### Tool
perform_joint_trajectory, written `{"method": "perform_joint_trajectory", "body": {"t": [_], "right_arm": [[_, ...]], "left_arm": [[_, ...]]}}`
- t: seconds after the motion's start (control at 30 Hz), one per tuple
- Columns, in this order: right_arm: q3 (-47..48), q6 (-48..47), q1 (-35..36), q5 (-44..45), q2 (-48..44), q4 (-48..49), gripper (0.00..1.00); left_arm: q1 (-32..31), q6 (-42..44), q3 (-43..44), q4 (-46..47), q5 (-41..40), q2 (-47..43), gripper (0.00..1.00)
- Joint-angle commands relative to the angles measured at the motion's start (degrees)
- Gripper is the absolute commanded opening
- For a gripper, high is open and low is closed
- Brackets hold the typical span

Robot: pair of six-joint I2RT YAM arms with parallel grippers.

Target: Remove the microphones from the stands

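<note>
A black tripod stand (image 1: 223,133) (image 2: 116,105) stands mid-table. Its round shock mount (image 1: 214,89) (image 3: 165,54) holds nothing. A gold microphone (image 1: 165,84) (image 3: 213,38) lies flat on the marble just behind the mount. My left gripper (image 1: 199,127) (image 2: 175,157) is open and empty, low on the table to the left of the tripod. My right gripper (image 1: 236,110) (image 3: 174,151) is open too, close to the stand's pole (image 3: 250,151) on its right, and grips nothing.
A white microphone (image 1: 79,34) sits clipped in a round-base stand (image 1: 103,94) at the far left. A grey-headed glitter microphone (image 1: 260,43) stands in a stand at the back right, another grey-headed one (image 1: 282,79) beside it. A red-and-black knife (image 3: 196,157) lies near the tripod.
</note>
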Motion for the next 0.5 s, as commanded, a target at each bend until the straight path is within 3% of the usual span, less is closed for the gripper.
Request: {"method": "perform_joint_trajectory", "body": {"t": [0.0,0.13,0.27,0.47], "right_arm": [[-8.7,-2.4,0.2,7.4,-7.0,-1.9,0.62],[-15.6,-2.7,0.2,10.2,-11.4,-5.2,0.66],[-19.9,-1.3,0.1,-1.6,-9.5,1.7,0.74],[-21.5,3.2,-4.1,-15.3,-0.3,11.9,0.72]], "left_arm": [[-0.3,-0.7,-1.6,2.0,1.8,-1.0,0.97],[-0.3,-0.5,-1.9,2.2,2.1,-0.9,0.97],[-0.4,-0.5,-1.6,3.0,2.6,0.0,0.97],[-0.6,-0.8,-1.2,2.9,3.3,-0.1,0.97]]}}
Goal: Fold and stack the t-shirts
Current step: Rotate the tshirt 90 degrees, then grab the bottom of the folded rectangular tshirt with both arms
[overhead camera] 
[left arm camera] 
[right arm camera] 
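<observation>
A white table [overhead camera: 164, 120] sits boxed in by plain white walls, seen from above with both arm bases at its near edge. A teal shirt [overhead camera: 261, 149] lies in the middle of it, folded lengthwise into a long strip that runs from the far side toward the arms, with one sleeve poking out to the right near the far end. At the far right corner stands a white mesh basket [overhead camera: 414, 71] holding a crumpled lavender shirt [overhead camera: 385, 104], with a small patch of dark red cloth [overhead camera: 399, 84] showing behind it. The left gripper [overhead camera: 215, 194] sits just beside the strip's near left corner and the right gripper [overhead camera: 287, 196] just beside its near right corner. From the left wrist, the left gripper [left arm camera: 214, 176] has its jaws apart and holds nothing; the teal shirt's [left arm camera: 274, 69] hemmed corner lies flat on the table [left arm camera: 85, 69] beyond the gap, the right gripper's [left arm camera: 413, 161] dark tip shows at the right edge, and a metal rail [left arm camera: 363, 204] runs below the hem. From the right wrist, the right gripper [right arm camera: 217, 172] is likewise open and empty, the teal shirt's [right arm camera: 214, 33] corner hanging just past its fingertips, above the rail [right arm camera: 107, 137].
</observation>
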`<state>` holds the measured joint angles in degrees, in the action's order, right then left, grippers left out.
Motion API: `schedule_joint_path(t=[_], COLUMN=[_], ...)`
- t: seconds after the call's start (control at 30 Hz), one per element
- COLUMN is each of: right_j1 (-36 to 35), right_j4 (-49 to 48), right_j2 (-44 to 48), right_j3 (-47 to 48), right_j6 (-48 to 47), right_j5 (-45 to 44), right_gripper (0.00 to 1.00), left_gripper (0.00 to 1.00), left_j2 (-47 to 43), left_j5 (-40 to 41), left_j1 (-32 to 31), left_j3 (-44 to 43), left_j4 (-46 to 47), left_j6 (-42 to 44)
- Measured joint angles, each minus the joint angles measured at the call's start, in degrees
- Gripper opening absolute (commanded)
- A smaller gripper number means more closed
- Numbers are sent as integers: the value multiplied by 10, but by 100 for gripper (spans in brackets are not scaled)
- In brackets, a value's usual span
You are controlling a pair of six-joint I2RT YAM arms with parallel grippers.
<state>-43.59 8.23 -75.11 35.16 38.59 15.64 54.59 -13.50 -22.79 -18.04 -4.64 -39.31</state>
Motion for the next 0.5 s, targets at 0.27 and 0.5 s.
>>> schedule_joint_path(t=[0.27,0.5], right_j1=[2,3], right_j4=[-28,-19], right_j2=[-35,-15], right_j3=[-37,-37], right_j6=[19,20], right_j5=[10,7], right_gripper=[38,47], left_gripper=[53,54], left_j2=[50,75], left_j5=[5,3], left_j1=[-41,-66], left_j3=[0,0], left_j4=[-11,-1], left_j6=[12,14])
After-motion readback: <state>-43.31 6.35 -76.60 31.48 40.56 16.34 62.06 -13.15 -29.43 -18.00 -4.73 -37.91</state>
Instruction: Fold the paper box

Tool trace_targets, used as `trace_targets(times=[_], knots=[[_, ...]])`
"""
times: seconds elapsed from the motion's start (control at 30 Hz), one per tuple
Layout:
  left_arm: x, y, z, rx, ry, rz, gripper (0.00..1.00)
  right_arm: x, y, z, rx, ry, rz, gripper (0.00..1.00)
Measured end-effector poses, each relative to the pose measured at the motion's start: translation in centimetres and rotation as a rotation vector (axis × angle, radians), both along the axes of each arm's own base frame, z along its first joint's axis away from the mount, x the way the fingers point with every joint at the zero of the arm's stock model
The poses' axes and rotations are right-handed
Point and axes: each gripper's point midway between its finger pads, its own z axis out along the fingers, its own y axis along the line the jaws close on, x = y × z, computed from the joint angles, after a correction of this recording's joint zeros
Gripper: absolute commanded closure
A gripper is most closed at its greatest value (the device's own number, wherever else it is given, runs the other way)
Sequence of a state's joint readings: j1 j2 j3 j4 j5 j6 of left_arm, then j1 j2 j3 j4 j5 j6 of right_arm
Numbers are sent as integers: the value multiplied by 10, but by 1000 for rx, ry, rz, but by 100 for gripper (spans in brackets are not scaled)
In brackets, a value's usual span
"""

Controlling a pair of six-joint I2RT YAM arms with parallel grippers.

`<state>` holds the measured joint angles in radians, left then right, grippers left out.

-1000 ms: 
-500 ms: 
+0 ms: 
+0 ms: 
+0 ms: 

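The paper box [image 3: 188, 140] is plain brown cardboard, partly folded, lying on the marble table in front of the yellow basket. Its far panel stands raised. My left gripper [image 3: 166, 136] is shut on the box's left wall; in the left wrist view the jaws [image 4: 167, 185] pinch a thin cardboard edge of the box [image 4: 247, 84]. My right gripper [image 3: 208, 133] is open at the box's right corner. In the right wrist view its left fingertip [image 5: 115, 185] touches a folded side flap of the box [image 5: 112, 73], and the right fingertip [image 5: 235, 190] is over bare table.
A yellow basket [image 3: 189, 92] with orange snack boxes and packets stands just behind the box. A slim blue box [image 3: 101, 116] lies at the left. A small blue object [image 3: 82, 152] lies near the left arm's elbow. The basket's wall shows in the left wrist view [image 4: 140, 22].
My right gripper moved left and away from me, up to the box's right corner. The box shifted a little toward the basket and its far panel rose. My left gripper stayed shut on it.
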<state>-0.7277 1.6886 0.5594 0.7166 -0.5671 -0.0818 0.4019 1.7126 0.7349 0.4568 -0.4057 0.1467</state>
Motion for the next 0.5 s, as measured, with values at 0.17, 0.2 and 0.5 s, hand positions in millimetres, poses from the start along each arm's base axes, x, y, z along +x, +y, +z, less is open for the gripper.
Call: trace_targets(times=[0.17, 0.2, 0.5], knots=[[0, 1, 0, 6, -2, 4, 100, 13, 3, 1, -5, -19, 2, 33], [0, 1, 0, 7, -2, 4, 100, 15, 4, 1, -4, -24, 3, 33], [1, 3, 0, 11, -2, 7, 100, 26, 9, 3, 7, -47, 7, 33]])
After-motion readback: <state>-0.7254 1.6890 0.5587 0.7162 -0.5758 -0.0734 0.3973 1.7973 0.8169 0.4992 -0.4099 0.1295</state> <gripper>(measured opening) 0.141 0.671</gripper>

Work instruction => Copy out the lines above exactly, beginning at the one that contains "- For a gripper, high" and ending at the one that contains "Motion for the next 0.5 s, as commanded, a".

Response area =>
- For a gripper, high is open and low is closed
- Brackets hold the typical span

Robot: pair of six-joint I2RT YAM arms with parallel grippers.

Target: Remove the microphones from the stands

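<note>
A black tripod stand (image 1: 223,133) (image 2: 116,105) stands mid-table. Its round shock mount (image 1: 214,89) (image 3: 165,54) holds nothing. A gold microphone (image 1: 165,84) (image 3: 213,38) lies flat on the marble just behind the mount. My left gripper (image 1: 199,127) (image 2: 175,157) is open and empty, low on the table to the left of the tripod. My right gripper (image 1: 236,110) (image 3: 174,151) is open too, close to the stand's pole (image 3: 250,151) on its right, and grips nothing.
A white microphone (image 1: 79,34) sits clipped in a round-base stand (image 1: 103,94) at the far left. A grey-headed glitter microphone (image 1: 260,43) stands in a stand at the back right, another grey-headed one (image 1: 282,79) beside it. A red-and-black knife (image 3: 196,157) lies near the tripod.
</note>
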Motion for the next 0.5 s, as commanded, a target at each bend until the straight path is within 3% of the usual span, less is closed for the gripper.

Work on this exercise has concluded.